__Your assignment__:
Look through the material and copy each line holding "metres".

__Given material__:

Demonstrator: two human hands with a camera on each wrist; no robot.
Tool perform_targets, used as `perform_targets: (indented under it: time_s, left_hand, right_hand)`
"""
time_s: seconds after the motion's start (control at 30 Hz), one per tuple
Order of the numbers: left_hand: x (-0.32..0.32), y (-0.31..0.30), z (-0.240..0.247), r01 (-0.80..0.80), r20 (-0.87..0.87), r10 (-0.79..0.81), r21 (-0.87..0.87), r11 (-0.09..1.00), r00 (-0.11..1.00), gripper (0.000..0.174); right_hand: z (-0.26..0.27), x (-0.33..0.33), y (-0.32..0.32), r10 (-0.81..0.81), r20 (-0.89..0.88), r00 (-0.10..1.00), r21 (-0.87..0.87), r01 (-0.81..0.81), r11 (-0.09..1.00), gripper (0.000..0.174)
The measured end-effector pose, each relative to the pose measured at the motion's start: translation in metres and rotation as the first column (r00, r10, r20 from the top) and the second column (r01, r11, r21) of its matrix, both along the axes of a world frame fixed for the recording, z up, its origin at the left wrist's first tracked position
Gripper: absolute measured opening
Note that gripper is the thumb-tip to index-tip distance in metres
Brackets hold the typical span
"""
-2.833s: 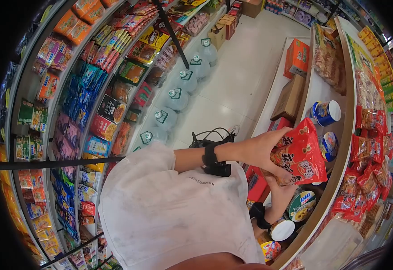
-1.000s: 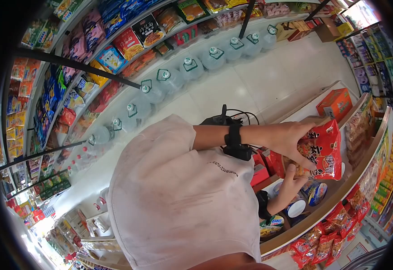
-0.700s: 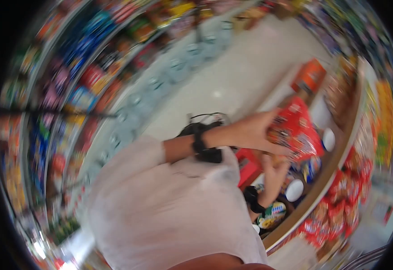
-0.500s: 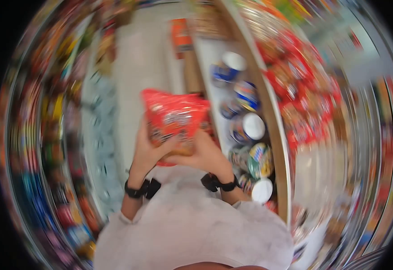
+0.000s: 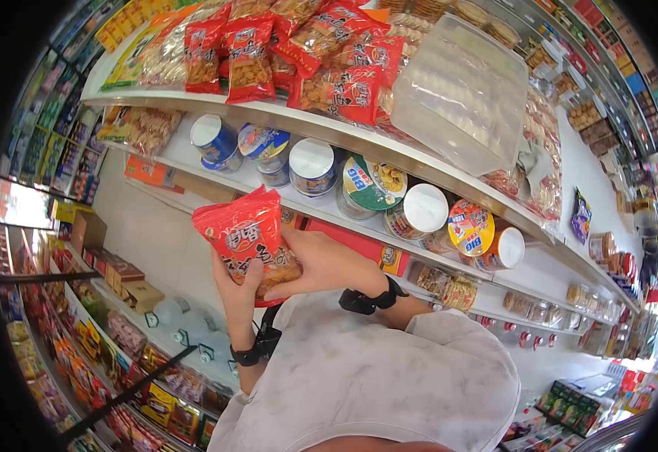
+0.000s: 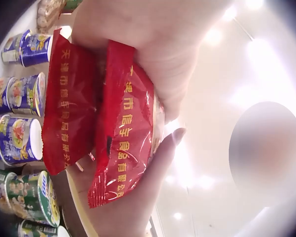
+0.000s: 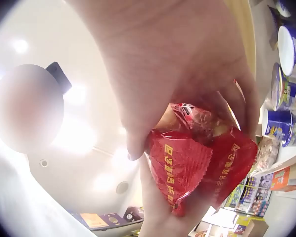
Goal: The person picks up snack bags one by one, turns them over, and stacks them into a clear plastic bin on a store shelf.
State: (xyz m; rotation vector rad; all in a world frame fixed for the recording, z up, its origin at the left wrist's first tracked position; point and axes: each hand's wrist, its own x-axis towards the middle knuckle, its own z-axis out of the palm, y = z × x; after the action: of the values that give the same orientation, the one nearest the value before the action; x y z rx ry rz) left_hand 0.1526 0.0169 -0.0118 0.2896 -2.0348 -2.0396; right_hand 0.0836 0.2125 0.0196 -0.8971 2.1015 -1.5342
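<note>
Both hands hold red snack bags in front of the chest. Two bag ends show side by side in the left wrist view, a near red bag [image 6: 126, 128] and another red bag [image 6: 69, 103] behind it. In the head view the red snack bags [image 5: 242, 233] overlap, with brown pieces visible through the clear lower part. My left hand [image 5: 233, 290] grips them from the left side, thumb across the front. My right hand [image 5: 325, 262] grips them from the right, its thumb at the bottom edge. Most of the fingers are hidden behind the bags.
Ahead, a shelf holds cup noodles: blue cups [image 5: 263, 147], a green cup [image 5: 374, 184] and a yellow-red cup [image 5: 470, 226]. On the top shelf lie more red snack bags [image 5: 250, 56] beside a translucent plastic bin [image 5: 461, 94]. Large water jugs [image 5: 186, 324] stand at lower left.
The head view has swung round, so the cup noodle shelf now lies ahead instead of at the right. Both hands have turned along with the body and keep hold of the red bags.
</note>
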Motion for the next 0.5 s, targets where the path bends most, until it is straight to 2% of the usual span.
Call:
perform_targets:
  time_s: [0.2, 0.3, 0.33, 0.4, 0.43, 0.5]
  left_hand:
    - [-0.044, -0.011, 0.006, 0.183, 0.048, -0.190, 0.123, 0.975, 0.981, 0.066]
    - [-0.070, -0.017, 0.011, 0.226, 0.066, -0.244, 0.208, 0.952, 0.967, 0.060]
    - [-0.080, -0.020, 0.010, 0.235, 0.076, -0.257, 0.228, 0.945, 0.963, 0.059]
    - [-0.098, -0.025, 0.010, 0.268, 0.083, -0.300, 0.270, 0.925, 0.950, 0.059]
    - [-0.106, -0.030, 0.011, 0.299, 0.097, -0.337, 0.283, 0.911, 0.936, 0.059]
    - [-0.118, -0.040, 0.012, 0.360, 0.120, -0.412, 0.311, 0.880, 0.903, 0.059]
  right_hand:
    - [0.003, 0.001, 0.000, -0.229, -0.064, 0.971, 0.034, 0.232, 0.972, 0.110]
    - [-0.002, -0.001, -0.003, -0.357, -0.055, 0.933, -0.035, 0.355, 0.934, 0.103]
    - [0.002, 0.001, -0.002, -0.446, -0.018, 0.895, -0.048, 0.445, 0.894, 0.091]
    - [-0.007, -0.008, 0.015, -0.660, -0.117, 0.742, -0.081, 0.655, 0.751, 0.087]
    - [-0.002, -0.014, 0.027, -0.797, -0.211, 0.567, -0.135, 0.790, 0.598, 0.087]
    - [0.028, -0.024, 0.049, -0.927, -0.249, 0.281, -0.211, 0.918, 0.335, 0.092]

__Completed task__:
The measured end-effector pose, each relative to the pose measured at the motion's start: translation in metres and rotation as the first column (r00, r10, r20 from the top) and the second column (r01, r11, r21) of its matrix, both along the axes of a world frame fixed for the recording, z up, its origin at the left wrist's first tracked position
Note that gripper is the thumb-tip to index-tip distance in metres

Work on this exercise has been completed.